Net production to OKEA from Ivar Aasen was 223 (233) boepd and production availability was 99% (98%). A transformer at Edvard Grieg was replaced during the quarter and production at the end of the year was back to normal.

As announced in the press release on 12 November, OKEA has entered into an agreement with Neptune Energy AS to purchase additional 2.223% working interest in the Ivar Aasen field. Total compensation is up to USD 12.7 million dependent on the oil price in 2022. Effective date for the transaction is 1 January 2022 and completion of the transaction is contingent upon customary government approvals which is expected in H1 2022.

Development projects

Draugen - Hasselmus (Operator, 44.56%)

As operator of Draugen, OKEA is currently developing the Hasselmus field as a single subsea gas well with direct tie-back to the Draugen platform for further processing and export.

The Final Investment Decision (FID) was made in the Draugen licence in May 2021. Production start is planned for Q4 2023 with gross plateau gas production of more than 4,400 barrels boepd.

During the quarter, the project has progressed according to the overall project schedule. Aker Solutions is working on the detail design of the topside scope and SIA (OneSubsea and Subsea 7) for the corresponding subsea scope. Critical long-lead procurement items have been secured and will enable planned drilling activities by COSL in 2022 and offshore installation activities in 2023.

The Hasselmus project is the first field development project for OKEA as operator and demonstrates OKEA's ability to deliver on its organic growth potential. Hasselmus is an important enabler for the long-term development of Draugen and also supports the potential for Draugen as an important hub in the area.

Draugen - power from shore (Operator, 44.56%)

On behalf of the Draugen licence, OKEA is maturing the opportunity to provide power from shore to the Draugen production platform. The project also includes extension of the power supply to the nearby Njord field, and the Draugen and Njord licences have entered into a joint study agreement for concept evaluation of a common infrastructure for power from shore.

Concept selection (DG2) was passed in the fourth quarter of 2021 in both the Draugen and Njord licences. The project is planning for a Final Investment Decision and PDO submission in Q4 2022.

The power from shore project is scheduled to be ready for operation in 2025 and will reduce the annual CO2 emissions from Draugen alone by approximately 200,000 tonnes which corresponds to a reduction of 95% (reference year: 2019).

Aurora (Operator, 65.00%)

An appraisal well is currently considered for 2022 to ascertain the commerciality of the Aurora discovery and to test an additional prospect in the licence. The project is working towards a potential FID in 2023 with production start in 2025.

Exploration licences

The Equinor-operated Ginny exploration well in PL1060 (WI 40%) was spudded at the end of 2021 and was announced as a dry well on 2 February 2022. A decision to drill the Hamlet exploration well in the Gjøa (PL153) licence was made in the fourth quarter with spud expected in the first quarter of 2022.

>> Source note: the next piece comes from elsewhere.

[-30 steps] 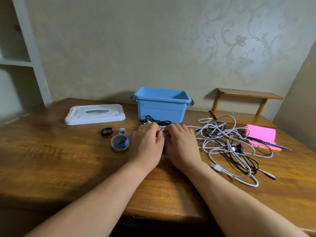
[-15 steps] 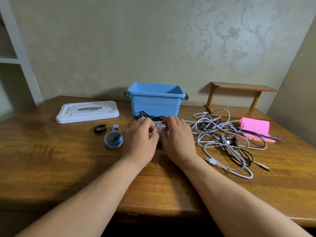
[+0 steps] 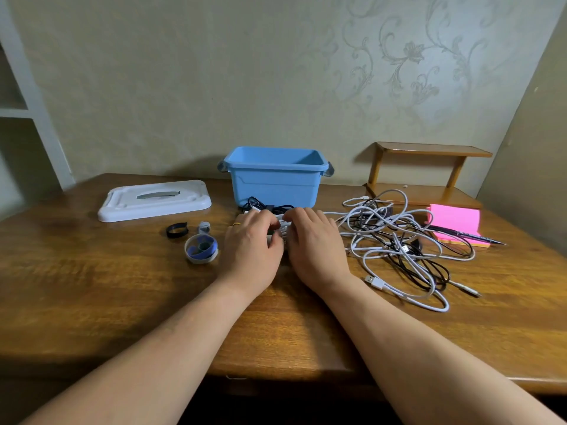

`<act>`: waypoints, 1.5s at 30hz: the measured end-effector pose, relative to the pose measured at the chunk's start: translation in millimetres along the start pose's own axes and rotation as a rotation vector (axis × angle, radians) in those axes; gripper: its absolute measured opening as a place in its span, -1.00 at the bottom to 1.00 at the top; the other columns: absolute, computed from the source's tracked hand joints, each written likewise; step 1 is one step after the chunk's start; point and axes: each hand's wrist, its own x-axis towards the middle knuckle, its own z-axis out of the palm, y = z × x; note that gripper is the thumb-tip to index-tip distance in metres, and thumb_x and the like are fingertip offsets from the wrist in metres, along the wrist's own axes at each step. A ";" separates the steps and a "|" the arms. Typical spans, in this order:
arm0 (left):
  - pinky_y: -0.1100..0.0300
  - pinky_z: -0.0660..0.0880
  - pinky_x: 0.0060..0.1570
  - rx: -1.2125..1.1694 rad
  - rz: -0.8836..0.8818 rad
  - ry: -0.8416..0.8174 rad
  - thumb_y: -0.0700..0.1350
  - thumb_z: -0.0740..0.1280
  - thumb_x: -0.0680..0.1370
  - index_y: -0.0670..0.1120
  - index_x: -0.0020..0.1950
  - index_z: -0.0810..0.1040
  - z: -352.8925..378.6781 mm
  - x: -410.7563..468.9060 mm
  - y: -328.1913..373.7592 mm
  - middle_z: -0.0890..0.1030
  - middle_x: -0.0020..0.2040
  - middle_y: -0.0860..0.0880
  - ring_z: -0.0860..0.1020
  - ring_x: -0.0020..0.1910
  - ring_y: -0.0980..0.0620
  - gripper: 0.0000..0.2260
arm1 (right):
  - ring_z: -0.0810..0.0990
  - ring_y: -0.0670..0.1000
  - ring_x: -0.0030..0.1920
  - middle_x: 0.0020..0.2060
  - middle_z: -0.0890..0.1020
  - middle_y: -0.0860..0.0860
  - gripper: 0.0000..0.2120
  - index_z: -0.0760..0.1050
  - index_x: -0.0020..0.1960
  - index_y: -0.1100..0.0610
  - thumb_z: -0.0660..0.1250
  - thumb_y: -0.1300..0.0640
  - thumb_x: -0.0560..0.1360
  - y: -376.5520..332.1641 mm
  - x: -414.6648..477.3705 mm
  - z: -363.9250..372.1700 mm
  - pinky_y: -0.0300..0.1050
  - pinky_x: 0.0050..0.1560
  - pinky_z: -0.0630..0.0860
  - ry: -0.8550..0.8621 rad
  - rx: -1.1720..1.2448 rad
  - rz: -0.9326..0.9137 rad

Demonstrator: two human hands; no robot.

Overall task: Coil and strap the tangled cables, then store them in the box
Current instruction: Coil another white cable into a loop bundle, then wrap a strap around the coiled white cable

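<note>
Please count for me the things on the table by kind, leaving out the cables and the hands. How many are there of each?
Blue box: 1
White lid: 1
Strap items: 3 (black loop, small roll, round reel)
Pink note pad: 1
Pen: 1
Wooden shelf: 1
Total: 8

Pale wall with faint floral pattern, brown wooden table, small wooden shelf, white shelving at left

The lid lies left of the box, the tangled cables right of it, the strap roll before it leftward, a coiled cable just before it.
</note>
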 end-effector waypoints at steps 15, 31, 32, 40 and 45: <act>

During the quarter, OKEA acquired 3D seismic data to further support exploration activities in the Norwegian Sea and the Gjøa area.

Work continues to mature drilling opportunities in other exploration licences.

Health, safety, and environment (HSE)

There were no serious incidents, no recordable injures, and no accidental spills to external environment in OKEA's activities and operations in the quarter. OKEA has maintained a strict Covid-19 regime and have not experienced any cases of infection on our operated asset Draugen. Due to increased infection pressure in society in general, stricter requirements were introduced in December.

OKEA's senior management team carried out an annual management review during the quarter, evaluating the company's quality & HSE status and results, including identification of activities for further continuous improvement in 2022. The ESG strategy and ESG targets were addressed as part of the review.

The Governance Group evaluates and ranks the largest companies on Oslo Børs on sustainability and ESG reporting. OKEA received an A- grade on the 2020 ESG report, which according to The Governance Group represents "very good reporting in line with best practice".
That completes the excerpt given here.